MUSTERED AT J. J. COLMAN'S.
Another old member of the House who died in the recess is Mr. Colman. The great mustard manufacturer, whose name was carried on tin boxes to the uttermost ends of the earth, never made his mark in the House of Commons. I doubt whether he ever got so far as to work off his maiden speech. A quiet, kindly, shrewd man of business, he was content to look on whilst others fought and talked. He came too late to the House to be ever thoroughly at one with it, and took an early opportunity of retiring.

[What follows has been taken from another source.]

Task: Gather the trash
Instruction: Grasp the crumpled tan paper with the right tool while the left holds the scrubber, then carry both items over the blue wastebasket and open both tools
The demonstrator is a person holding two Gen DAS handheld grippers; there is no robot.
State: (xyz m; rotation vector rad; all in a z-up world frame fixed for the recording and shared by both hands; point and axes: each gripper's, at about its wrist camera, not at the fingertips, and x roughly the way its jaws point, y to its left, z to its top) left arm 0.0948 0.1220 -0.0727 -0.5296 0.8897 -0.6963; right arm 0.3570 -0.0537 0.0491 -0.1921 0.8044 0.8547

Mr. Gladstone had a high respect for him, and occasionally visited his beautiful home in Norfolk. One of these occasions became historic by reason of Mr. Gladstone unwittingly making a little joke. Coming down to breakfast one morning, and finding the house-party already gathered in the room, Mr. Gladstone cheerily remarked, "What, are we all mustered?"
He never knew why this innocent observation had such remarkable success with Mr. J. J. Colman's guests.
MR. GLADSTONE'S TABLE-TALK.
A few more recollections of Mr. Gladstone whilst still in harness. I remember meeting him at a well-known house during the Midlothian campaign of 1885. He came in to luncheon half an hour late, and was rallied by the host upon his unpunctuality. "You know," he said, "only the other day you lectured us upon the grace of punctuality at luncheon-time."
Mr. Gladstone took up this charge with energy familiar at the time in the House of Commons when repelling one of Lord Randolph Churchill's random attacks. Finally, he drew from the host humble confession that he had been in error, that so far from recommending punctuality at luncheon-time he had urged the desirability of absence of formality at the meal. "Anyone," he said, "should drop in at luncheon when they please and sit where they please."
Through the meal he was in the liveliest humour, talking in his rich, musical voice. After luncheon we adjourned to the library, a room full of old furniture and precious memorials, chiefly belonging to the Stuart times. On the shelves were a multitude of rare books. Mr. Gladstone picked up one, and sitting on a broad window seat, began reading and discoursing about it. Setting out for a walk, he was got up in a most extraordinary style. He wore a narrow-skirted square-cut tail-coat, made, I should say, in the same year as the Reform Bill. Over his shoulders hung an inadequate cape, of rough hairy cloth, once in vogue but now little seen. On his head was a white soft felt hat. The back view as he trudged off at four-mile-an-hour pace was irresistible.
Mrs. Gladstone watched over him like a hen with its first chicken. She was always pulling up his collar, fastening a button, or putting him to sit in some particular chair out of a draught. These little attentions Mr. Gladstone accepted without remark, with much the placid air a small and good-tempered babe wears when it is being tucked in its cot.